Build the omap example enclave (hardware mode)

source /startsgxenv.sh
cd applications/omap
make

Build the omap example enclave (simulation mode)

source /startsgxenv.sh
cd applications/omap
make SGX_MODE=SIM

Run a sample script to test runtime of omap algorithms

cd applications/omap
./algo_runner.sh

Folder structure high-level details

omap - C++ oblivious map library code

tests - C++ tests modules

applications - Enclaves example of omap

tools - tools for generating graphs or test sets

tools/docker - dockerfiles used for reproducible builds

omap folder structure

odsl - core library code of oblivious data structures

algorithm - algorithmic building blocks for oblivious data structures

common - common C++ utilies, CPU abstractions, cryptography abstractions and tracing code

external_memory - external memory vector abstraction

external_memory/server - server abstraction for different external memory scenarios (sgx, file system, ram)

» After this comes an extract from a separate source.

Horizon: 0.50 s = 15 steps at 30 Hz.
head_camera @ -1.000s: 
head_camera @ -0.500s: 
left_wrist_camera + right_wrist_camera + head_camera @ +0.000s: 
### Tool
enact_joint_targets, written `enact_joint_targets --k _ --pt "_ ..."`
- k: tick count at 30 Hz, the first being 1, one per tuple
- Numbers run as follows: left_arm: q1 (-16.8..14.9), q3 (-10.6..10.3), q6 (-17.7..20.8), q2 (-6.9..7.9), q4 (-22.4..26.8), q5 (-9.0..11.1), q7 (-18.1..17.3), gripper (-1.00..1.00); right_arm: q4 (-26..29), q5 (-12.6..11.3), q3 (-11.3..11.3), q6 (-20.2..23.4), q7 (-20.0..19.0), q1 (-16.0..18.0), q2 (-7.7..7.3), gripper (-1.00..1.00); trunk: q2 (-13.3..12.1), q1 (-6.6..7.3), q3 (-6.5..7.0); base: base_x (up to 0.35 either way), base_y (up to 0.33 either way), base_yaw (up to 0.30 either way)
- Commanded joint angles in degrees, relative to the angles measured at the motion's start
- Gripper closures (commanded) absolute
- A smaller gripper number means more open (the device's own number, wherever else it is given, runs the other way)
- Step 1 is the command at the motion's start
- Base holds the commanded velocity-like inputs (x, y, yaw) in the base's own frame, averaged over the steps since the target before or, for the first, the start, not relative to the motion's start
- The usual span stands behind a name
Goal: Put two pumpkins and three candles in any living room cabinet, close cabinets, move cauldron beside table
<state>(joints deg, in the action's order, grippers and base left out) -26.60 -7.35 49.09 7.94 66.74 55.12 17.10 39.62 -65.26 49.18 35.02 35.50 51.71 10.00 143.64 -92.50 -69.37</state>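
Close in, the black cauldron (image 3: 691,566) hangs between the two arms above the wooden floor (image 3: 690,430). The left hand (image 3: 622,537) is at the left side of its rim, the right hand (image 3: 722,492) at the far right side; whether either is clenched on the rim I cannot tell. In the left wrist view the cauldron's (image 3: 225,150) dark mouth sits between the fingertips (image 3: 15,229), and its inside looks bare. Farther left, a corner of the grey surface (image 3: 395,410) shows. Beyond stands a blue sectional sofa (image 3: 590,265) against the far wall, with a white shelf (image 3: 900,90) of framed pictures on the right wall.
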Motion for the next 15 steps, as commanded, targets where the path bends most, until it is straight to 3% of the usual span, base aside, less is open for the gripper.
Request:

interface - foreign language interface

Performance Benchmark

The benchmark below is conducted in SGX prerelease mode with an Intel(R) Xeon(R) Platinum 8352S processor (48M Cache, 2.20 GHz). We limit the enclave size to be 64 GB, and swap the rest of the data to an SSD.

Sequential Access

First, we test the average latency of sequential access. In the test, each access is launched right after the previous access returns the result. A pipelining optimization is enabled to utilize multiple cores.

Latency of sequential access

Initialization time

Batch Access

Then, we test the average latency for a batch of accesses. The accesses are obliviously load-balanced to multiple sub omaps and processed in parallel. When data fits in the enclave, batched access is faster than sequential access due to more parallelism; otherwise, the performance is close since both are limited by the I/O bandwidth.

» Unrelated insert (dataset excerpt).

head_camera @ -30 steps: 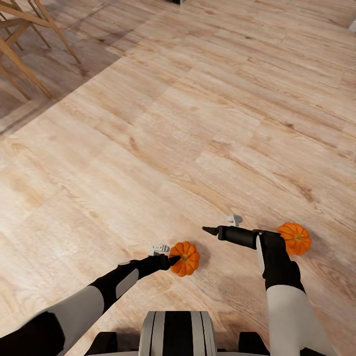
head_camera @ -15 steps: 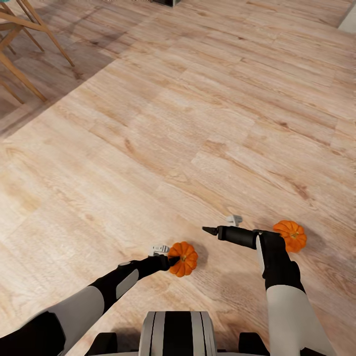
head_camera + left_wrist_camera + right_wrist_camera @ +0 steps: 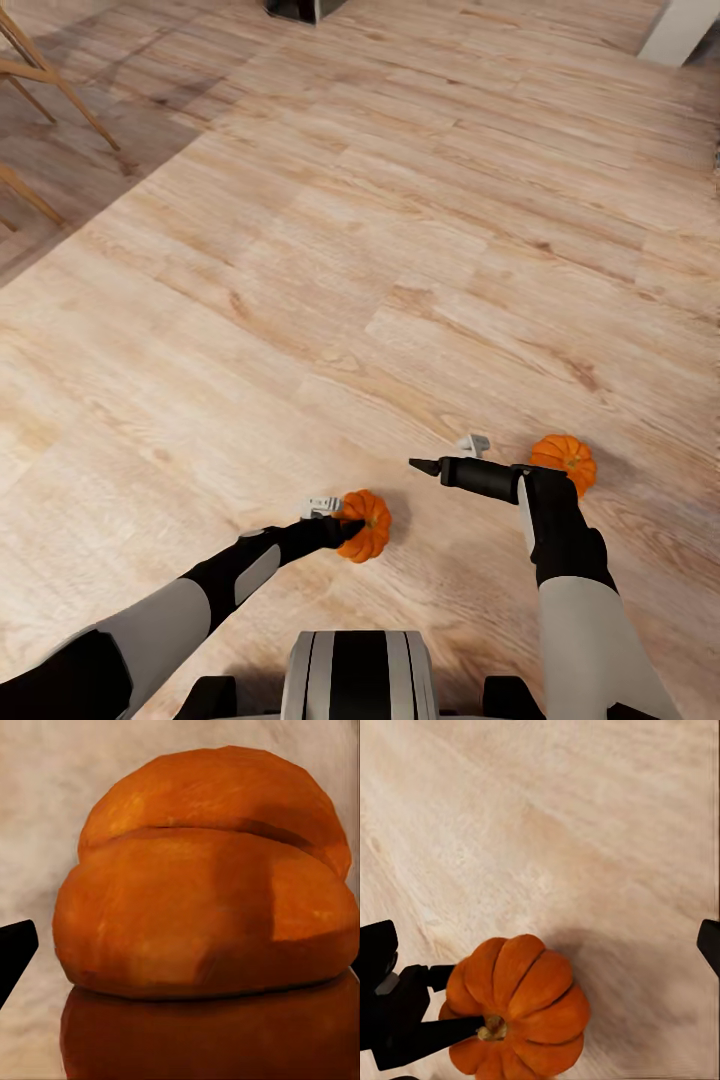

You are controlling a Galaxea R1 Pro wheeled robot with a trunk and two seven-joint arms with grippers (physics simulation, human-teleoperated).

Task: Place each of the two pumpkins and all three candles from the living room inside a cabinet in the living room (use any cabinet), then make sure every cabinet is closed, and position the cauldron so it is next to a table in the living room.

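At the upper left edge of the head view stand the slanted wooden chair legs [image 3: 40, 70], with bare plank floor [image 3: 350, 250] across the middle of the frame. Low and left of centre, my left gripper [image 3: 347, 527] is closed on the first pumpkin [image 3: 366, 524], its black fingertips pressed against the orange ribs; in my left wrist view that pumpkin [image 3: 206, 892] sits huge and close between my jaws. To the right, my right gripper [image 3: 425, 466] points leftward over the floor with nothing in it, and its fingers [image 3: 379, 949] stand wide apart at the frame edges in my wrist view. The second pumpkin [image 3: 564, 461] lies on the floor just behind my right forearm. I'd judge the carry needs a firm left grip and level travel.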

Latency of batch access of size 1000

Latency of batch access of size 100000

Initialization time of parallel oMap

Architecture Overview

Below, we give an overview of our oblivious data structure in a top-down order.

Parallel Oblivious Map for batch queries

When queries are received in batches, we implement an oblivious load balancing mechanism to distribute them across multiple shards of the oblivious map, enabling parallel query processing. Drawing inspiration from Snoopy (referenced at https://eprint.iacr.org/2021/1280), we have refined and optimized their load balancing algorithm. The corresponding implementation is available at odsl/par_omap.hpp.

Oblivious Map

Our oblivious map employs blocked cuckoo hashing with a stash to map long keys from a sparse space to memory addresses in a denser space. Using two hash tables, T1 and T2, an element x can be located in either location h1(x) of T1 or h2(x) of T2, utilizing hash functions h1 and h2 respectively. Each location can store multiple elements, increasing associativity and the load factor of the cuckoo hash tables. When both locations are full, the element may be stored in a stash. Cuckoo hashing offers O(1) worst-time complexity for look-up and deletion, making it ideal for oblivious data structures that conceal access counts during probing.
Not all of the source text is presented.